Set down each line of the data exactly, but not the pictures.
RAW DATA below:
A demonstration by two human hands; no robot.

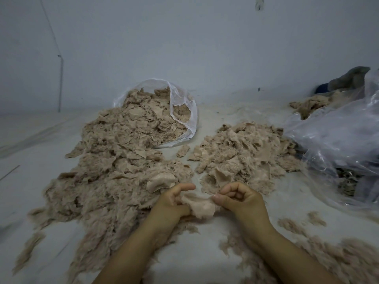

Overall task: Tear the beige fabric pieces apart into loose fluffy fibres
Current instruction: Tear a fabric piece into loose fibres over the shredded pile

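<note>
Pale floor [194,253] carries beige fabric heaps; left hand [174,201] and right hand [240,199] pinch one small beige fabric scrap [200,207] taut between them, likely to rip it.

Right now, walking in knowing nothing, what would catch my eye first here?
Probably the big heap of beige fabric scraps spilling forward out of an open clear plastic bag on the left, with a smaller pile to its right. In front, near the camera, the left hand and right hand pinch one fabric piece between them. Crumpled clear plastic sheeting lies at the right edge.
</note>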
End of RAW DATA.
**THE ANSWER**
A demonstration by two human hands; no robot.


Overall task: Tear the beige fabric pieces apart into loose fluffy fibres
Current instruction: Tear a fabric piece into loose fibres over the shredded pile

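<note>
Pale floor [194,253] carries beige fabric heaps; left hand [174,201] and right hand [240,199] pinch one small beige fabric scrap [200,207] taut between them, likely to rip it.

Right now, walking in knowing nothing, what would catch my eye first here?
Probably the big heap of beige fabric scraps spilling forward out of an open clear plastic bag on the left, with a smaller pile to its right. In front, near the camera, the left hand and right hand pinch one fabric piece between them. Crumpled clear plastic sheeting lies at the right edge.
</note>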

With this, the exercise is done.